So I decided to give my first attempt at strawberry wine. Here is what I did.

-Cleaned 2 lbs fresh strawberries
-Put in food processor for about 3 minutes
-While the processor was still running, I added about 1/2 c sugar and as much sterile water as the processor could hold.
-Added another liter or so of water in a pot

Here is the problem. I could not get the juice to strain...at all. It was just a gelatinous glob and wouldn't produce any pure juice.

I decided to just go ahead and prepare the must, and did so as usual adding my acid blend, sugar, and water up to a gallon.

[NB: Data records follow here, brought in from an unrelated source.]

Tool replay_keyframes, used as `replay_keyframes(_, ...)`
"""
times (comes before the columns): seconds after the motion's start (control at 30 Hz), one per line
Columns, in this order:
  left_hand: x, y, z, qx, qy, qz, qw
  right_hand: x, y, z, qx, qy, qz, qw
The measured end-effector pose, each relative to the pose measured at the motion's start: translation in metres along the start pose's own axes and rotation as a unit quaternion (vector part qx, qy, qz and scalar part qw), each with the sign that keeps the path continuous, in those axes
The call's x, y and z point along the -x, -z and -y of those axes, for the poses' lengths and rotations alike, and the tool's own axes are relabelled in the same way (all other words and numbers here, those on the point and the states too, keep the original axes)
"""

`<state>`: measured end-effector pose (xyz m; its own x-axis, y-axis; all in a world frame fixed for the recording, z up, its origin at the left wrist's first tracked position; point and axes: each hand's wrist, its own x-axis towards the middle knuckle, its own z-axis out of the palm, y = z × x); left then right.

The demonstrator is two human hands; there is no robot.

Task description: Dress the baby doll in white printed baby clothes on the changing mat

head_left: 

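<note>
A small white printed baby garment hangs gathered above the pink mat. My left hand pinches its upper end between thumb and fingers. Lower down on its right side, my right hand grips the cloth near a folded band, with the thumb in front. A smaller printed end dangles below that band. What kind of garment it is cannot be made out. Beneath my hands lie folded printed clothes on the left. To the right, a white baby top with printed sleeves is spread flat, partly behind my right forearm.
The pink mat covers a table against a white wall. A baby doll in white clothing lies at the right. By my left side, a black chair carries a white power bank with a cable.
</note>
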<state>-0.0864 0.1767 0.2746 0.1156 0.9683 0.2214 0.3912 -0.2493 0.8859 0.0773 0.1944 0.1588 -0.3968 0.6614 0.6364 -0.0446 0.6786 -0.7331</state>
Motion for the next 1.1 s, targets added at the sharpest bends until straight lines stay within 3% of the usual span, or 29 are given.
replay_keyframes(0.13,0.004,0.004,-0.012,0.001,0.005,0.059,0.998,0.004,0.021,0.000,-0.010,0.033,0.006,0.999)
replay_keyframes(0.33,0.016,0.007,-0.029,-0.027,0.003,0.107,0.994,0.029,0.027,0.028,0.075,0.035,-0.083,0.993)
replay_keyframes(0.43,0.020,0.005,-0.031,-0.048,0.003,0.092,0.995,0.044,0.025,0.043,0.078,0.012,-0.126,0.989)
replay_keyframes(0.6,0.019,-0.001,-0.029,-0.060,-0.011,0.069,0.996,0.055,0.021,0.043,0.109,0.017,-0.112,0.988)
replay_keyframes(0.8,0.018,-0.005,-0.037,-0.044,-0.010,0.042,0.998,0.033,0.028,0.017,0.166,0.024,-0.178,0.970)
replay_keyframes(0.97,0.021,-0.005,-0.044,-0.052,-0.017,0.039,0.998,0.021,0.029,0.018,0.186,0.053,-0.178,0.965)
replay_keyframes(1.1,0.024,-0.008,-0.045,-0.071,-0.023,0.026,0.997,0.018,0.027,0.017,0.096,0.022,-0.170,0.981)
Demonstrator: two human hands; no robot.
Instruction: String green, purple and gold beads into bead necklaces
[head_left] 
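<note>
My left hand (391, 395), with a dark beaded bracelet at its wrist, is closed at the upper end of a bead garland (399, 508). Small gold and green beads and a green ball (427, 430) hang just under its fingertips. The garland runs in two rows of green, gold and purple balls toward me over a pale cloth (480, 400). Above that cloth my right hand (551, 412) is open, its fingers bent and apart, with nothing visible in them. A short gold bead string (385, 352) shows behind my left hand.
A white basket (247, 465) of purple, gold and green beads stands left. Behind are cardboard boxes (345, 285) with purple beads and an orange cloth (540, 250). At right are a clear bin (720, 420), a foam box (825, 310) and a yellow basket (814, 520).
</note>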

I was able to decant off the pulp WITHOUT the majority of the seeds, but am still worried this will not turn out right. My other concern is that since there will be unknown sugars, etc, in the must, that I might have higher concentrations of methanol and esters in the final product.

Any thoughts on this?

-Nick
 
I am not a fruit wine maker, but someone will get with you I am sure. Just be patient.
 
Thoughts:

Strawberries do not do well when run through a food processor. Much better to freeze the berries, then thaw and put the berries in a straining bag, tie it off, and put that in with the liquid that comes off the thawed berries.

Then add your water, etc., at a minimum to surround your berries in the bag. Add pectic enzyme quite heavily, sugar etc. to a recipe or to your own hydrometer or whim.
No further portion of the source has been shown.